O juiz eleitoral Magno Gomes de Oliveira cassou o mandato de Braguinha (PSB), prefeito de Santa Quitéria, no interior do Ceará, por suposta ajuda da facção criminosa Comando Vermelho durante as eleições do ano passado. A sentença, assinada na quarta-feira 7, também tem como alvo o vice-prefeito Gardel Padeiro (PP).
Segundo as investigações, a organização atuaria com doação de entorpecentes a potenciais eleitores em troca de votos, além de ameaças a adversários políticos e seus apoiadores em locais sob domínio do CV. Há indícios de que o método também tenha sido utilizado nas eleições de 2020, quando Braguinha foi eleito para o seu primeiro mandato na cidade.
No mês passado, a Justiça Eleitoral do Ceará mandou abrir ação penal contra os mandatos e afastá-los dos seus cargos. Eles não haviam assumido o comando da cidade no início do ano em razão de uma ordem judicial e desde janeiro Santa Quitéria tem sido gerida pelo presidente da Câmara de Vereadores, Joel Barroso, também do PSB e filho de Braguinha.
O processo em questão partiu do Ministério Público estadual, que apontou abuso de poder político e econômico nas práticas do prefeito eleito e seu vice durante a campanha de 2024. A denúncia incluía depoimentos de adversários do pessebista, entre eles Tomas Figueiredo (MDB), que ficou em segundo lugar na disputa pela prefeitura.
O emedebista relatou, por exemplo, que teve dificuldades de realizar seus eventos e de visitar eleitores, além das ameaças feitas por membros da facção aos seus auxiliares desde o início da campanha. Também há menção a pichações feitas por integrantes do CV com veto explícito a Tomas Figueiredo: “Quem apoiar o Tomás vai entrar no problema com o CV”, apontou os promotores do MP à Justiça.
As manifestações teriam sido ordenadas por Paulinho Maluco, líder da organização na cidade.
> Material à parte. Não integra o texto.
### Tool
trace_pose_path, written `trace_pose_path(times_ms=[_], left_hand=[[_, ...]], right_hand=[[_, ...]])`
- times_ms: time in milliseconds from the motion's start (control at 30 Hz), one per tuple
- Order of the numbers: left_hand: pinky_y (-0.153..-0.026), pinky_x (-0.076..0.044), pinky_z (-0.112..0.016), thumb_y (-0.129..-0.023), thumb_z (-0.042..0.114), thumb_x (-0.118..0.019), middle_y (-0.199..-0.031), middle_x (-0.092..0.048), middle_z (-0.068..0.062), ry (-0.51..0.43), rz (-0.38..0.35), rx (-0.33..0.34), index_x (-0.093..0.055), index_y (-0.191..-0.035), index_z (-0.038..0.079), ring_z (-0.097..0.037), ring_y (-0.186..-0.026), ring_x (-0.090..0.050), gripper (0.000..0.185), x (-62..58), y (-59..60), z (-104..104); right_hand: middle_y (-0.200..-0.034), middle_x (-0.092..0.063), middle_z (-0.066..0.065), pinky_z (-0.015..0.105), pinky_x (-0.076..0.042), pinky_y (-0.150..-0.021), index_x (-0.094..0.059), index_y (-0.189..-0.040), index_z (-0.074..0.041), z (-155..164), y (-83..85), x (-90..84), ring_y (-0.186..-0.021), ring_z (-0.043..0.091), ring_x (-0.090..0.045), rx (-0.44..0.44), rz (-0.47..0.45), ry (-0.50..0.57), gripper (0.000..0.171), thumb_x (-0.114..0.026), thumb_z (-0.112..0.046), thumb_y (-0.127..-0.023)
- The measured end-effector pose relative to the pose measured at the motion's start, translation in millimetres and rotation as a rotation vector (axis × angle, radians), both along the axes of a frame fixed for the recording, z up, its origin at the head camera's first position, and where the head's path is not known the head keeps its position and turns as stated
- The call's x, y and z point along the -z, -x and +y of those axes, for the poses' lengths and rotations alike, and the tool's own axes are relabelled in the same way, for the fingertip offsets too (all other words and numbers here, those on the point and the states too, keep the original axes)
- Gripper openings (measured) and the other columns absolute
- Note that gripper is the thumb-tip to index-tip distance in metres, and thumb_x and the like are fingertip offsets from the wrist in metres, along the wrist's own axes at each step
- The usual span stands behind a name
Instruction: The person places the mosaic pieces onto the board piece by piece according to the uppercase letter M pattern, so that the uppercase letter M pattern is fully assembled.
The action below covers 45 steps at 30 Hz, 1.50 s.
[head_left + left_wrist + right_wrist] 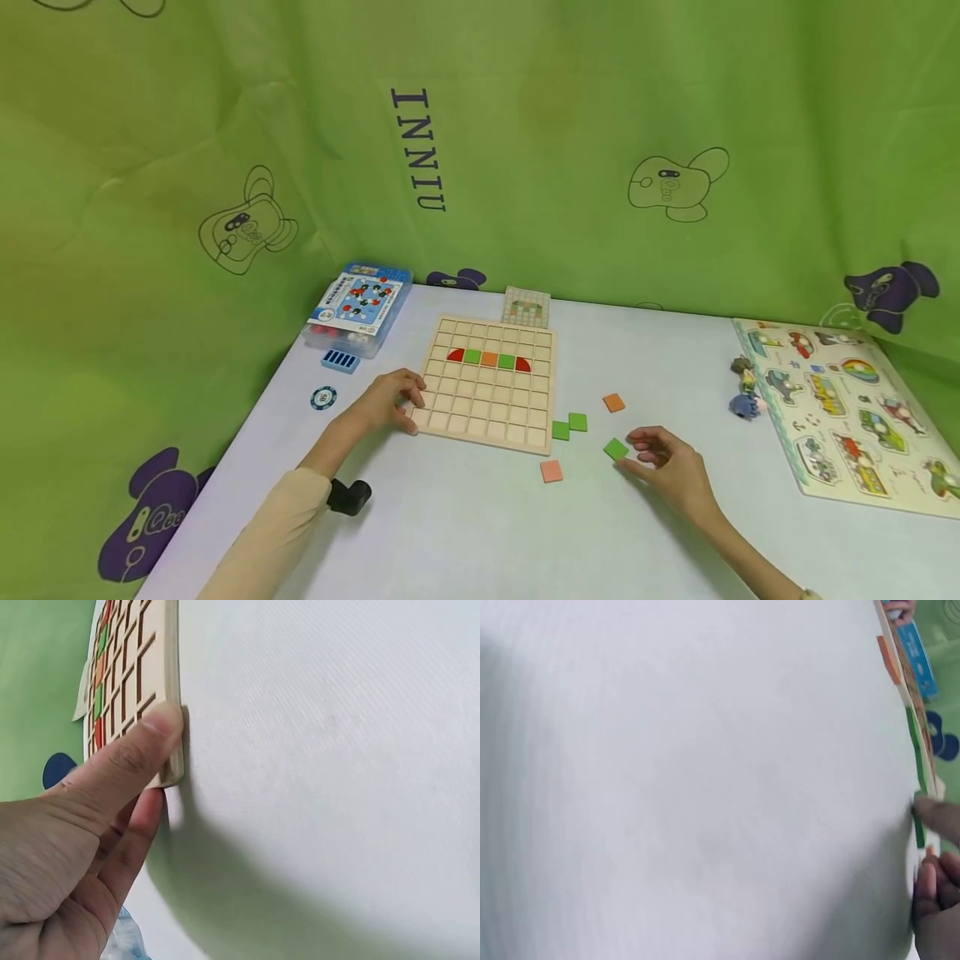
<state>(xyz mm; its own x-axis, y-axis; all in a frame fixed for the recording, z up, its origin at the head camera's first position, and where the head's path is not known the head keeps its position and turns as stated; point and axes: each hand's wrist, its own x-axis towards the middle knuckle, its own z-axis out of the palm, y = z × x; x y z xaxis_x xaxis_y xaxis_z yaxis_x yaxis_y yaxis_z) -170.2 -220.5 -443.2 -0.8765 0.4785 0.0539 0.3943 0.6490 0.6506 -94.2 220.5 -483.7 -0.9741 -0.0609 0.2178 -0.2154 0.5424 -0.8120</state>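
Note:
A wooden grid board (pixel 487 408) lies mid-table, with a row of red, green and orange pieces (pixel 489 359) set in its upper cells. My left hand (pixel 405 407) grips the board's near-left corner; in the left wrist view the thumb (pixel 150 739) presses on the board's edge (pixel 171 690). To the right of the board, my right hand (pixel 632 455) pinches a green square tile (pixel 616 449) that lies on the table. That tile (pixel 919 825) shows edge-on in the right wrist view with a fingertip (pixel 939 817) on it.
Loose tiles lie near the board: two green (pixel 568 426), an orange (pixel 613 402), a pink (pixel 551 471). A blue box (pixel 358 308), pattern card (pixel 527 307), chip (pixel 323 397), vehicle puzzle (pixel 847 408) and small figures (pixel 745 387) stand around. Green cloth hangs behind.

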Motion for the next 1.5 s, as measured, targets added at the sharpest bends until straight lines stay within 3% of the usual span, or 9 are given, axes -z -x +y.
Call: trace_pose_path(times_ms=[100,233,533,667,967,1267,1500], left_hand=[[-0.094,-0.044,-0.048,-0.058,-0.001,-0.087,-0.110,-0.060,-0.021,-0.014,0.002,0.016,-0.066,-0.080,-0.002,-0.039,-0.108,-0.055,0.030,0.8,0.6,-1],[-0.095,-0.042,-0.049,-0.059,-0.001,-0.086,-0.112,-0.060,-0.021,-0.017,-0.014,0.007,-0.065,-0.080,-0.001,-0.039,-0.110,-0.055,0.030,1.8,-0.6,-2],[-0.093,-0.044,-0.046,-0.060,0.000,-0.086,-0.114,-0.059,-0.019,-0.013,-0.060,-0.013,-0.065,-0.080,0.000,-0.038,-0.111,-0.053,0.029,0.7,-1.3,-2],[-0.096,-0.042,-0.048,-0.059,-0.001,-0.086,-0.112,-0.059,-0.020,-0.016,-0.040,-0.004,-0.065,-0.080,-0.001,-0.038,-0.110,-0.054,0.030,1.3,-0.9,-2],[-0.089,-0.046,-0.044,-0.058,-0.002,-0.087,-0.111,-0.060,-0.019,0.003,-0.025,0.002,-0.065,-0.079,-0.001,-0.037,-0.107,-0.055,0.030,1.1,1.1,0],[-0.094,-0.044,-0.047,-0.056,-0.003,-0.087,-0.108,-0.061,-0.018,0.020,-0.034,-0.027,-0.065,-0.077,-0.002,-0.035,-0.103,-0.057,0.031,-3.2,0.7,6],[-0.093,-0.044,-0.045,-0.055,-0.004,-0.087,-0.108,-0.061,-0.018,0.019,-0.026,-0.037,-0.066,-0.077,-0.002,-0.035,-0.105,-0.056,0.031,-2.7,0.4,5]], right_hand=[[-0.091,-0.069,0.009,0.012,-0.049,-0.067,-0.065,-0.097,0.000,-7,-4.7,3.5,-0.076,0.008,-0.063,0.057,0.067,-0.055,0.033,-0.082,0.001,-0.069],[-0.087,-0.069,0.008,0.012,-0.048,-0.064,-0.067,-0.093,0.000,-9,-4.3,7.1,-0.071,0.006,-0.061,0.069,0.114,-0.043,0.028,-0.080,0.006,-0.069],[-0.092,-0.069,0.017,0.014,-0.051,-0.064,-0.066,-0.097,0.003,-9,3.5,-0.5,-0.074,0.004,-0.065,0.084,-0.043,0.111,0.023,-0.075,0.005,-0.076],[-0.101,-0.068,0.021,0.016,-0.052,-0.062,-0.065,-0.102,0.004,-15,13.4,-6.9,-0.077,0.007,-0.068,0.076,-0.120,0.166,0.025,-0.075,0.000,-0.079],[-0.106,-0.067,0.023,0.014,-0.050,-0.065,-0.064,-0.105,0.005,-44,43.3,-13.7,-0.076,0.004,-0.066,0.069,-0.201,0.218,0.028,-0.075,-0.001,-0.080],[-0.105,-0.067,0.022,0.015,-0.051,-0.067,-0.064,-0.104,0.005,-88,72.5,-14.3,-0.086,0.027,-0.069,0.027,-0.199,0.250,0.027,-0.073,0.003,-0.079],[-0.100,-0.069,0.018,0.019,-0.053,-0.065,-0.066,-0.100,0.003,-131,86.7,-15.4,-0.083,0.027,-0.069,-0.002,-0.171,0.291,0.024,-0.073,0.004,-0.078]])
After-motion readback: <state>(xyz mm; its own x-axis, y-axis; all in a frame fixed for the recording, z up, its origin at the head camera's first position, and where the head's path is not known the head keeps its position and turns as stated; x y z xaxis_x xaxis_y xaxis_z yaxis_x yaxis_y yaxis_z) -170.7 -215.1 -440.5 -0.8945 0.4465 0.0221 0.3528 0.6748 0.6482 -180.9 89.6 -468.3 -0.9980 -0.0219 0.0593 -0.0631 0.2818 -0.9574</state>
Ele também teria participado de atos de campanha realizados por Braguinha e determinado o disparo de ameaças de expulsão e ataques incendiários a apoiadores do candidato emedebista em mensagens no WhatsApp e ligações telefônicas, segundo conversas interceptadas pela Polícia Federal.
Reeleger o prefeito, argumentou o órgão, seria útil para os interesses do Comando Vermelho, uma vez que o pessebista é “aliado de pessoas envolvidas com a organização criminosa e até mantém alguma delas nos quadros da administração pública, razão por que resulta notória a movimentação do crime organizado para se expandir cada vez mais e deixar de ser apenas o poder paralelo”.
Sustentou a denúncia do MP: “A organização criminosa adotou a estratégia de demonstrar claramente ser contra o Tomás e prejudicar a candidatura deste, mas não deixar transparecer o apoio ao candidato José Braga Barrozo [Braguinha], a fim de, obviamente, não levantar suspeitas, nem prejudicar o candidato que eles pretendiam beneficiar”.
Até a Justiça Eleitoral teria sido alvo da ação da facção, segundo o documento. Em depoimento aos investigadores, um servidor do Cartório Eleitoral da cidade relatou ter recebido, em meados de setembro, um telefonema com ameaças de morte aos funcionários do local caso não cessassem as decisões contra os “manos” do CV.
Para o juiz do caso, os elementos colhidos ao longo da apuração são graves porque, mediante abuso de poder político e econômico, tentou-se colocar a população em uma “espécie de cativeiro” para impedi-la de escolher livremente os seus candidatos. Uma vez destituída uma população de tais liberdades, completou, “ter-se-á o soterramento do Estado Democrático de Direito“.
“Nada pode ser tão grave quanto negar ao eleitor a liberdade de sufragar os nomes dos candidatos que escolher, segundo seus valores pessoais, e segundo as ideias e propostas apresentadas durante os atos de campanha, e se estes atos de campanha tiverem sido ilicitamente obstruídos, ainda maior será o grau de culpabilidade daquele que contribuiu para que frutificasse o projeto espúrio”, escreveu. Cabe recurso da decisão.